━━━ Dataset extract

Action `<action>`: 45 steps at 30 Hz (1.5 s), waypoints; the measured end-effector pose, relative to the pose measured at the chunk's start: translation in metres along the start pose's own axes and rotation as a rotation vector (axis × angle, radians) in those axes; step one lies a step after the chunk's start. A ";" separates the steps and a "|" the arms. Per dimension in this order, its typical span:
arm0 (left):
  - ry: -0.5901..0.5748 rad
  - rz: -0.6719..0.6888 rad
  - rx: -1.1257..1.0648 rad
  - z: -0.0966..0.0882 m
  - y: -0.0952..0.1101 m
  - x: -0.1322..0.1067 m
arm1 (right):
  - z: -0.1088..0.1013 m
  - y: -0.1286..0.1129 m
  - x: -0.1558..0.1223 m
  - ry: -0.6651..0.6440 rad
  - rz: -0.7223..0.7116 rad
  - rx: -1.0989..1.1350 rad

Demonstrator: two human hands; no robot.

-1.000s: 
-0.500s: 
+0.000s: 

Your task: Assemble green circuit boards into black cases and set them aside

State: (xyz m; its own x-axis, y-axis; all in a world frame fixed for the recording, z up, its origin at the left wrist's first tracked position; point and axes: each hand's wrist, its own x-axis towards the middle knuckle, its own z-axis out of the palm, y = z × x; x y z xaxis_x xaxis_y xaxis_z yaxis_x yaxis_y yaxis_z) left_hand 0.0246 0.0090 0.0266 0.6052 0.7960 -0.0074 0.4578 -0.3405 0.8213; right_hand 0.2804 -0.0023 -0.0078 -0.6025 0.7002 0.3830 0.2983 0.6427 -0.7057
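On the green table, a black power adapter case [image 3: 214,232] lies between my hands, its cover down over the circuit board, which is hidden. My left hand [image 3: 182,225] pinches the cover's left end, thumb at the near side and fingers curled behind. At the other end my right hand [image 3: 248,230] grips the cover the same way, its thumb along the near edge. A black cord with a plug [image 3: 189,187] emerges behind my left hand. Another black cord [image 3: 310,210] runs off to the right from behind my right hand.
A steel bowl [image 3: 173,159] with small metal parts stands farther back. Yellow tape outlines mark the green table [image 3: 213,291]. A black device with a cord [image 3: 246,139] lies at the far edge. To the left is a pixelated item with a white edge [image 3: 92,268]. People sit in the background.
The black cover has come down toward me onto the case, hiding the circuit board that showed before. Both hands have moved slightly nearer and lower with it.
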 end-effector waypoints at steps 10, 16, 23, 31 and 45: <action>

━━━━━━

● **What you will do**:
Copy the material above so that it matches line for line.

● **Task answer**:
Action `<action>`: 45 steps at 30 Hz (1.5 s), waypoints; the measured end-effector pose, relative to the pose measured at the chunk's start: translation in metres along the start pose's own axes and rotation as a rotation vector (axis × angle, radians) in those axes; step one lies a step after the chunk's start. A ";" separates the steps and a "|" the arms. Per dimension in this order, its typical span:
arm0 (left):
  - ry: -0.5901..0.5748 rad
  - rz: -0.6719..0.6888 rad
  - rx: -1.1257..1.0648 rad
  - z: -0.0966..0.0882 m
  - y: -0.0952..0.1101 m
  - x: -0.1322..0.1067 m
arm1 (right):
  - z: -0.1088..0.1013 m
  - y: -0.1286..0.1129 m
  - x: -0.1558..0.1223 m
  - ry: -0.6651..0.6440 rad
  - rz: -0.7223..0.7116 rad
  - rx: -1.0989..1.1350 rad

Demonstrator: two human hands; no robot.

-1.000s: 
-0.500s: 
+0.000s: 

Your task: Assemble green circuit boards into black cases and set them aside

State: (xyz m; its own x-axis, y-axis; all in a world frame fixed for the recording, z up, its origin at the left wrist's first tracked position; point and axes: each hand's wrist, its own x-axis towards the middle knuckle, its own z-axis out of the palm, y = z × x; x y z xaxis_x xaxis_y xaxis_z yaxis_x yaxis_y yaxis_z) left_hand 0.0246 0.0090 0.0266 0.6052 0.7960 -0.0074 0.4578 -0.3405 0.8213; right_hand 0.2804 -0.0023 -0.0078 -0.6025 0.7002 0.3830 0.2983 0.6427 -0.7057
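On the green table, a black power adapter case [image 3: 214,232] lies between my hands, its cover down over the circuit board, which is hidden. My left hand [image 3: 182,225] pinches the cover's left end, thumb at the near side and fingers curled behind. At the other end my right hand [image 3: 248,230] grips the cover the same way, its thumb along the near edge. A black cord with a plug [image 3: 189,187] emerges behind my left hand. Another black cord [image 3: 310,210] runs off to the right from behind my right hand.
A steel bowl [image 3: 173,159] with small metal parts stands farther back. Yellow tape outlines mark the green table [image 3: 213,291]. A black device with a cord [image 3: 246,139] lies at the far edge. To the left is a pixelated item with a white edge [image 3: 92,268]. People sit in the background.
The black cover has come down toward me onto the case, hiding the circuit board that showed before. Both hands have moved slightly nearer and lower with it.
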 end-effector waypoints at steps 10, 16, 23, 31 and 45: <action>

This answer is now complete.